**Task item:**
If a picture appears in the records, leave it out and transcribe the rest exactly.
=== Begin Enclosure ===
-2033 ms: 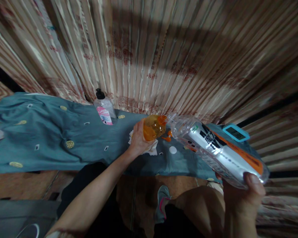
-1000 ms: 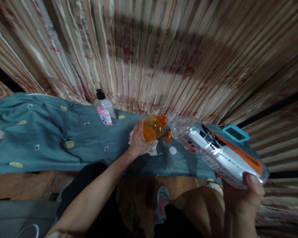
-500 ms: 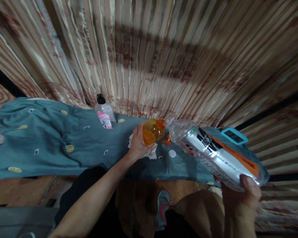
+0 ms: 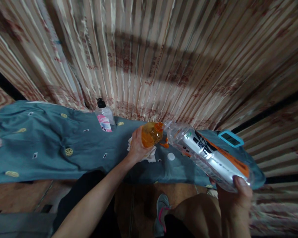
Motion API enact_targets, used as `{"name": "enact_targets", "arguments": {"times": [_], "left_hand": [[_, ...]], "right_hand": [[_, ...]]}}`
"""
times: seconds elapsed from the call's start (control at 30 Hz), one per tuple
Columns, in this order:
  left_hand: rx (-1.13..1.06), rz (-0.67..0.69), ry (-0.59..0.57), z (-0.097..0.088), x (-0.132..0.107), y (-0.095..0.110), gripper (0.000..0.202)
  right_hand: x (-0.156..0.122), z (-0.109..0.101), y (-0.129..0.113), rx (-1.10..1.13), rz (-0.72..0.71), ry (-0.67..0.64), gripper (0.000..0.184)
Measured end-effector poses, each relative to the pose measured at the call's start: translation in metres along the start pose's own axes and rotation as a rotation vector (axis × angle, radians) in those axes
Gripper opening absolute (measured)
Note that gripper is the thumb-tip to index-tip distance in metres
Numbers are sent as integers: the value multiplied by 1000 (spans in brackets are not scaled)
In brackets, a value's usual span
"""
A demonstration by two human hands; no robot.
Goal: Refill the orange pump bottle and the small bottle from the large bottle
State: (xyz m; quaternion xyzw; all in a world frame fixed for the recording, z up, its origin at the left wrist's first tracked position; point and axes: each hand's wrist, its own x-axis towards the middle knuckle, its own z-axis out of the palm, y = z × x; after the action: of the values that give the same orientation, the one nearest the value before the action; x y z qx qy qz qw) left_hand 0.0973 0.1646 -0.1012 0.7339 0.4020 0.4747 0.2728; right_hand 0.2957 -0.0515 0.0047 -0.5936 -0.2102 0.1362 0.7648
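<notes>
My left hand [image 4: 136,145] is wrapped round a small orange bottle [image 4: 151,134] standing on the teal cloth [image 4: 52,145], with a crumpled white tissue [image 4: 149,155] under the hand. My right hand [image 4: 234,195] grips the base of a large clear plastic bottle [image 4: 208,155] with a silver, black and orange label. This bottle is tilted down to the left, its open mouth touching the orange bottle's neck. An orange cap [image 4: 164,144] and a white cap [image 4: 171,156] lie on the cloth just below the two necks.
A pump bottle [image 4: 104,119] with a pink label stands at the back by the striped curtain [image 4: 149,56]. A blue-framed digital device [image 4: 230,138] lies at the right end of the cloth. Below the table edge are my knees and a grey shoe [image 4: 161,211].
The view has shifted slightly, so everything sits a little lower in the picture. Both hands keep the same grip and the large bottle stays tilted against the orange one.
</notes>
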Motion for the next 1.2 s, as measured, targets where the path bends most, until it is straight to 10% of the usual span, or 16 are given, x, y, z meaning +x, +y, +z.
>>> {"name": "enact_targets", "arguments": {"times": [0.8, 1.2], "left_hand": [[20, -59, 81, 6, -7, 6, 96], [88, -14, 64, 0, -5, 13, 82]], "right_hand": [[19, -55, 56, 89, 218, -182, 66], [9, -34, 44, 139, 236, -160, 61]]}}
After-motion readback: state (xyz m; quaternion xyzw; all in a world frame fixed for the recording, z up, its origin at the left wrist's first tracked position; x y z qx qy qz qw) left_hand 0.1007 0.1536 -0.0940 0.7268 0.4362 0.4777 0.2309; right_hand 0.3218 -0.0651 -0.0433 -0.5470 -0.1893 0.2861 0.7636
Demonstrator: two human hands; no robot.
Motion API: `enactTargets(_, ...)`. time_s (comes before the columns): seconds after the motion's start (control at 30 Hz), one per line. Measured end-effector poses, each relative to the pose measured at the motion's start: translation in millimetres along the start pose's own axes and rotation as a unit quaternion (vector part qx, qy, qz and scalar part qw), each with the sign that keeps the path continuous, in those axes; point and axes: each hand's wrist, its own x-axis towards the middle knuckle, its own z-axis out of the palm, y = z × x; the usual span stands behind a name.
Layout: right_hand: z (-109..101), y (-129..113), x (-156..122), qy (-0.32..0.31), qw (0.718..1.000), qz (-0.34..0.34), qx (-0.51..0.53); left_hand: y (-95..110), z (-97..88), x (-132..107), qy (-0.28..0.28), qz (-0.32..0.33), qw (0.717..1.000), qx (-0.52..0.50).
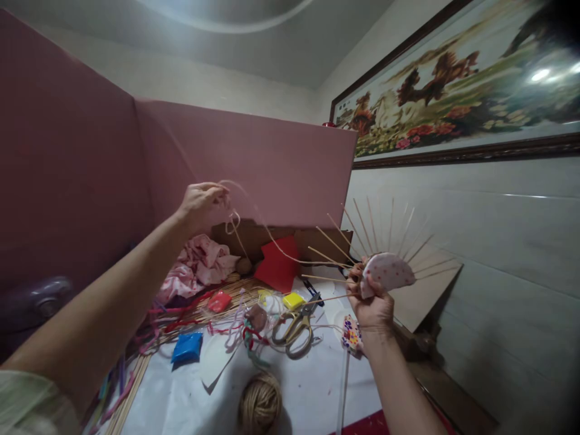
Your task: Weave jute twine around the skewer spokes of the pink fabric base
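My right hand [374, 302] is closed round a small round piece covered in dotted white cloth [389, 270], from which several thin wooden sticks [362, 232] fan outward. My left hand [203, 202] is raised up and to the left, fingers pinched on a pale cord [267, 232]. The cord loops below that hand and runs slack across to the stick piece. Both hands are above the table.
On the white-covered table [317, 393] lie scissors [296, 326], a twine ball [260, 402], blue [187, 347], red [219, 301] and yellow [293, 299] blocks, pink cloth [199, 266], a red sheet [280, 263] and loose sticks [136, 386]. A pink board [254, 157] stands behind; a framed painting [462, 90] hangs right.
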Motion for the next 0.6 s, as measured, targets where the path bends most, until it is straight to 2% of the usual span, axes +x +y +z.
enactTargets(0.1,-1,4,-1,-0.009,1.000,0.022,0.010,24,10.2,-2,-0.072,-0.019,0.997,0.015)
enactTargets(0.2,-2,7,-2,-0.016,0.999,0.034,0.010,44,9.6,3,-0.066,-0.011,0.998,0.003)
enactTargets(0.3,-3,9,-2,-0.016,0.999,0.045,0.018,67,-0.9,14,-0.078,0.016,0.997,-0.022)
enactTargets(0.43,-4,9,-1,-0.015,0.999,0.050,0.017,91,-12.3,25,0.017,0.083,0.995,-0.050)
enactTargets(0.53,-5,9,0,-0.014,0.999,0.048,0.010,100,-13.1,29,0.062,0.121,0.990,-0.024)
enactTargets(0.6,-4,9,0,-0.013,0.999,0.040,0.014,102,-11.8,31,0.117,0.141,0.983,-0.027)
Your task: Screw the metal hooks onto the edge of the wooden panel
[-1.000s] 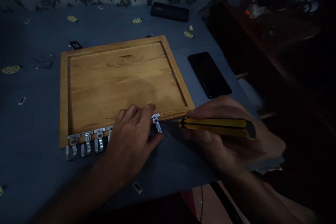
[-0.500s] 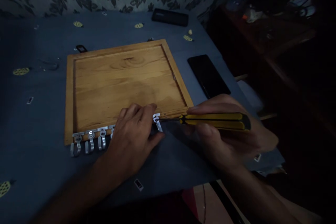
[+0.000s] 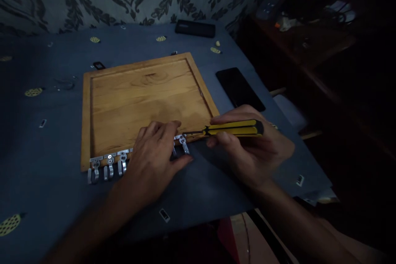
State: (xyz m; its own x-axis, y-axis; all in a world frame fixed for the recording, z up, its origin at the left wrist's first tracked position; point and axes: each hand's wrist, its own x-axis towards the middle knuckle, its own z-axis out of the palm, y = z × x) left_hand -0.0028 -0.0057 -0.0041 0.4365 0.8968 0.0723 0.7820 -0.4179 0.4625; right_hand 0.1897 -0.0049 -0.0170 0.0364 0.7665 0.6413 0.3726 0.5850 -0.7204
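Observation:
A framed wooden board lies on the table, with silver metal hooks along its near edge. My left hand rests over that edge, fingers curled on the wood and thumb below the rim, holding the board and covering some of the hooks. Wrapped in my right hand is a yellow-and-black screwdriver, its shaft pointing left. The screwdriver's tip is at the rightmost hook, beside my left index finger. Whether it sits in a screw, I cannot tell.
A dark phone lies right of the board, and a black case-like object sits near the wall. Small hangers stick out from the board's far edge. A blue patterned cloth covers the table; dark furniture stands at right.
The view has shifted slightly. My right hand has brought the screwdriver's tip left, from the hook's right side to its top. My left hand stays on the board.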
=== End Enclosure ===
**Answer:**
-2033 ms: 
-1000 ms: 
-500 ms: 
+0 ms: 
Motion API enact_targets, used as `{"name": "enact_targets", "arguments": {"times": [_], "left_hand": [[_, ...]], "right_hand": [[_, ...]]}}`
"""
times: seconds elapsed from the call's start (control at 30 Hz), one per tuple
Columns, in this order:
  left_hand: rx (-1.13..1.06), rz (-0.67..0.69), ry (-0.59..0.57), z (-0.097..0.088), x (-0.132..0.107), y (-0.095..0.110), gripper (0.000..0.202)
  right_hand: x (-0.156..0.122), z (-0.109..0.101), y (-0.129..0.113), rx (-1.10..1.13), rz (-0.72..0.71), ry (-0.67..0.64), gripper (0.000..0.184)
Measured end-effector poses, each relative to the pose measured at the call's start: translation in metres along the start pose's own axes and rotation as a rotation vector (axis × angle, radians) in those axes
Gripper opening absolute (measured)
Note that gripper is the thumb-tip to index-tip distance in metres
Numbers are sent as integers: the value multiplied by 1000 (spans in brackets are not scaled)
In brackets, a value's usual span
"""
A demonstration by two human hands; no robot.
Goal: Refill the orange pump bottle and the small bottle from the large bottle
State: (xyz m; quaternion xyzw; all in a world frame fixed for the recording, z up, its origin at the left wrist's first tracked position; point and axes: each hand's wrist, its own x-axis towards the middle knuckle, its own z-axis out of the palm, y = z × x; after the action: of the values that give the same orientation, the one nearest the value before the action; x y z qx qy qz qw) left_hand 0.0973 0.1646 -0.1012 0.7339 0.4020 0.4747 0.2728; right_hand 0.2957 -0.0515 0.0047 -0.5936 -0.2102 0.1362 0.7648
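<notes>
My left hand [image 4: 136,145] is wrapped round a small orange bottle [image 4: 151,134] standing on the teal cloth [image 4: 52,145], with a crumpled white tissue [image 4: 149,155] under the hand. My right hand [image 4: 234,195] grips the base of a large clear plastic bottle [image 4: 208,155] with a silver, black and orange label. This bottle is tilted down to the left, its open mouth touching the orange bottle's neck. An orange cap [image 4: 164,144] and a white cap [image 4: 171,156] lie on the cloth just below the two necks.
A pump bottle [image 4: 104,119] with a pink label stands at the back by the striped curtain [image 4: 149,56]. A blue-framed digital device [image 4: 230,138] lies at the right end of the cloth. Below the table edge are my knees and a grey shoe [image 4: 161,211].
The view has shifted slightly, so everything sits a little lower in the picture. Both hands keep the same grip and the large bottle stays tilted against the orange one.
</notes>
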Motion for the next 1.2 s, as measured, targets where the path bends most, until it is straight to 10% of the usual span, or 16 are given, x, y, z meaning +x, +y, +z.
>>> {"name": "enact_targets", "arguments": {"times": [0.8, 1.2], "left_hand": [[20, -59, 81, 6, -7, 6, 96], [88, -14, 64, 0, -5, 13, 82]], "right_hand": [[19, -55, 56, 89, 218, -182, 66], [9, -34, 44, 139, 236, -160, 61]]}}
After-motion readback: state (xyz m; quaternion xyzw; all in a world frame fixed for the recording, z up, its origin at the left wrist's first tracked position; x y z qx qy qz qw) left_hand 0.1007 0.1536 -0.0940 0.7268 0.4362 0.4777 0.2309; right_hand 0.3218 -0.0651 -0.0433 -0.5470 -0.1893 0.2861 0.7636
Demonstrator: two human hands; no robot.
Motion API: `enactTargets(_, ...)`. time_s (comes before the columns): seconds after the motion's start (control at 30 Hz), one per line. Measured end-effector poses, each relative to the pose measured at the motion's start: translation in millimetres along the start pose's own axes and rotation as a unit quaternion (vector part qx, qy, qz and scalar part qw), each with the sign that keeps the path continuous, in those axes; point and axes: each hand's wrist, its own x-axis towards the middle knuckle, its own z-axis out of the palm, y = z × x; the usual span stands behind a name.
Layout: right_hand: z (-109..101), y (-129..113), x (-156..122), qy (-0.32..0.31), qw (0.718..1.000), qz (-0.34..0.34), qx (-0.51..0.53); left_hand: y (-95..110), z (-97..88), x (-132..107), qy (-0.28..0.28), qz (-0.32..0.33), qw (0.717..1.000), qx (-0.52..0.50).
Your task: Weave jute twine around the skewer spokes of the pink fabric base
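My right hand [374, 302] is closed round a small round piece covered in dotted white cloth [389, 270], from which several thin wooden sticks [362, 232] fan outward. My left hand [203, 202] is raised up and to the left, fingers pinched on a pale cord [267, 232]. The cord loops below that hand and runs slack across to the stick piece. Both hands are above the table.
On the white-covered table [317, 393] lie scissors [296, 326], a twine ball [260, 402], blue [187, 347], red [219, 301] and yellow [293, 299] blocks, pink cloth [199, 266], a red sheet [280, 263] and loose sticks [136, 386]. A pink board [254, 157] stands behind; a framed painting [462, 90] hangs right.
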Motion for the next 0.6 s, as measured, targets where the path bends most, until it is straight to 2% of the usual span, axes +x +y +z.
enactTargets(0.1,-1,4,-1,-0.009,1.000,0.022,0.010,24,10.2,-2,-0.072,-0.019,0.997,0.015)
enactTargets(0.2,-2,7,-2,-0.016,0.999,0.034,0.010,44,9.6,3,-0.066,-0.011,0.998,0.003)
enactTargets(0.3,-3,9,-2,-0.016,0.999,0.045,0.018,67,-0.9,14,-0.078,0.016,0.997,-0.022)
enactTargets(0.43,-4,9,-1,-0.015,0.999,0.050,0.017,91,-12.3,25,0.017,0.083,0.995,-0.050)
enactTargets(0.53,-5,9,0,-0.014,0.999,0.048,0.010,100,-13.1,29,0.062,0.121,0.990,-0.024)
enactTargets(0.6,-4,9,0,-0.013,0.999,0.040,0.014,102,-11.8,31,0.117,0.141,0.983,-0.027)
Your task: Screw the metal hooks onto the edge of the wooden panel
[-1.000s] 
[-0.500s] 
[+0.000s] 
State: (xyz m; its own x-axis, y-axis; all in a world frame fixed for the recording, z up, its origin at the left wrist's first tracked position; point and axes: each hand's wrist, its own x-axis towards the middle knuckle, its own z-axis out of the palm, y = z × x) left_hand -0.0028 -0.0057 -0.0041 0.4365 0.8968 0.0723 0.7820 -0.4179 0.4625; right_hand 0.1897 -0.0049 -0.0170 0.0364 0.7665 0.6413 0.3726 0.5850 -0.7204
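Observation:
A framed wooden board lies on the table, with silver metal hooks along its near edge. My left hand rests over that edge, fingers curled on the wood and thumb below the rim, holding the board and covering some of the hooks. Wrapped in my right hand is a yellow-and-black screwdriver, its shaft pointing left. The screwdriver's tip is at the rightmost hook, beside my left index finger. Whether it sits in a screw, I cannot tell.
A dark phone lies right of the board, and a black case-like object sits near the wall. Small hangers stick out from the board's far edge. A blue patterned cloth covers the table; dark furniture stands at right.
The view has shifted slightly. My right hand has brought the screwdriver's tip left, from the hook's right side to its top. My left hand stays on the board.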

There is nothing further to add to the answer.